La chiusura del film è tanto cupa quanto potente. Arthur, ormai privo di speranza, viene rinchiuso nuovamente ad Arkham, dove incontra il suo destino. In una scena cruda e simbolica, viene pugnalato a morte da un uomo che, nel finale, si lacera la bocca con il coltello, evocando l’immagine canonica del Joker. È qui che si suggella la distinzione definitiva: Arthur Fleck è morto, il Joker, l’icona malata e crudele, vive per sempre.

 

Perché il film funziona così bene?

 

La regia di Todd Phillips è impeccabile.

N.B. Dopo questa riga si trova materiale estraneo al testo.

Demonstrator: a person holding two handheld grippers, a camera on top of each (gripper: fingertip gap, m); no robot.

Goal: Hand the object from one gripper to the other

La fotografia cupa e densa di atmosfera si allinea perfettamente al tono del film, mentre Joaquin Phoenix consegna un’altra performance straordinaria. La sua rappresentazione di Arthur Fleck è intima e dolorosa, mentre Lady Gaga offre un’interpretazione intensa e disturbante di Lee. Tuttavia, molti spettatori sono rimasti delusi dal film, e c’è una ragione chiara: il primo Joker aveva creato nell’immaginario collettivo l’idea di un protagonista disturbato sì, ma capace di abbracciare la sua follia e diventare il simbolo del caos. Questo sequel, invece, rompe coraggiosamente quella narrativa.

 

Phillips non ci dà il Joker del primo film, l’icona truccata di clown che si erge a figura di culto. Joker: Folie à Deux racconta la storia di un uomo tormentato, incapace di reggere il peso di quel personaggio che si è creato, un uomo i cui panni del Joker sono troppo stretti. Questo non è il Joker che tutti volevano, ma è proprio per questo che il film funziona.

 

Andare a vedere Folie à Deux con l’aspettativa di rivedere il Joker del primo film porta a delusione. Sapere invece che stai guardando Arthur Fleck, con tutte le sue fragilità, rende l’esperienza molto più significativa. Ho apprezzato enormemente questo film proprio per questo: ho guardato Arthur, non il Joker, ed è stato un viaggio cinematografico assolutamente affascinante.